Mariposa is Spanish for butterfly. There were twisty unopened buds for the longest time.
Finally, last week they started to open.
Someone thought the markings on the petals looked like butterfly wings. Native Americans collected the corms of these plants (Latin name: Calochortus venustus) for cooking and eating. They are a West Coast native, very well suited to our wet winters and dry summers.
My Leopard lily (Lilium pardalinum) has also started blooming. At first it was just one bud.
Then several more.
Looks like there are plenty more to come. Leopard lilies are another West Coast native that thrives on our wet winters and dry summers.
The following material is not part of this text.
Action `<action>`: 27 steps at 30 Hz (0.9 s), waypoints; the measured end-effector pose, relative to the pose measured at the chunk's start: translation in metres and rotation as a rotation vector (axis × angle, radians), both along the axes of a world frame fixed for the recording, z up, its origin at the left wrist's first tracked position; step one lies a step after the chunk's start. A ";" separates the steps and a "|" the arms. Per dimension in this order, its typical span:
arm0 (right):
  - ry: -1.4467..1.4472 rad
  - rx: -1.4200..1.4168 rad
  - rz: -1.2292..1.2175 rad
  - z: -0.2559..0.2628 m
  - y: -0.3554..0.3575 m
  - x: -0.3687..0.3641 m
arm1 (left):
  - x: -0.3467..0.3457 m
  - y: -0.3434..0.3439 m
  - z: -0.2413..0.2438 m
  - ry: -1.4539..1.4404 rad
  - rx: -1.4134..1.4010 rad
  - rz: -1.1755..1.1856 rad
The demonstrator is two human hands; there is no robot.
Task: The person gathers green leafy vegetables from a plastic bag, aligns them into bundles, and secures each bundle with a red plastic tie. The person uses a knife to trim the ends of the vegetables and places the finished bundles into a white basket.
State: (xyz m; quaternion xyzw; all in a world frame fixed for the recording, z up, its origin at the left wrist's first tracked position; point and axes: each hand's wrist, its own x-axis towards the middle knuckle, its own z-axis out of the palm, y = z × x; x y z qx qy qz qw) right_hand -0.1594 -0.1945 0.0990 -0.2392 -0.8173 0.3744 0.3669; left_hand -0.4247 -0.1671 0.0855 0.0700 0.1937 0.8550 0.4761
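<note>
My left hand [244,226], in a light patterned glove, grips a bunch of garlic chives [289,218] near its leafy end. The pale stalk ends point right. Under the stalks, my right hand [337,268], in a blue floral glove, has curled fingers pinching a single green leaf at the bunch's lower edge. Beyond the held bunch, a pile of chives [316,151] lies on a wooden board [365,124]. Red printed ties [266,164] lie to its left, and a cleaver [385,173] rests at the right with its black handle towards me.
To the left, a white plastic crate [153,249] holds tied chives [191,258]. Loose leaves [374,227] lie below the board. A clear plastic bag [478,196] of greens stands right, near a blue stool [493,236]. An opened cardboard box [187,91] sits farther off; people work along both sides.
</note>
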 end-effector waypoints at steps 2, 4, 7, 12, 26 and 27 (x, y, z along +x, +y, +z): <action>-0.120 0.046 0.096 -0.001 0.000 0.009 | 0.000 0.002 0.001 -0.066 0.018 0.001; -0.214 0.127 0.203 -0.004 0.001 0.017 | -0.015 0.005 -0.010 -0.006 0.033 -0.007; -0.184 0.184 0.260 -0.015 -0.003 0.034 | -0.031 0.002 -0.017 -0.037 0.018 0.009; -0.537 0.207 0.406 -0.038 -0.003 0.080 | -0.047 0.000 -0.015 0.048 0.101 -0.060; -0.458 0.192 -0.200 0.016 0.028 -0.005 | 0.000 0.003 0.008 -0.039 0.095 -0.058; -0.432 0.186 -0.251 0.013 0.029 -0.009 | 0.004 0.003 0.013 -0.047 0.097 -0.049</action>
My monkey flowers (Mimulus cardinalis and Mimulus lewisii x cardinalis) also just started blooming.
Mimulus cardinalis/scarlet monkey flower
I started scarlet monkey flower from seed. Last year it was just a few small clumps of leaves. Now I have three large plants. This plant likes moisture, so I'm going to have to see what I can do this summer about keeping it wet. It is another West Coast native, with a reputation as a hummingbird magnet. In fact, hummingbirds are its exclusive pollinators.
Apparently someone thought this flower looked like a monkey's face. I don't know.
Mimulus lewisii x cardinalis (bought from Annie's Annuals)
I think it looks like a singing mouth. I can picture Disney animating it.
Monkeys and Leopards and Butterflies, Oh My!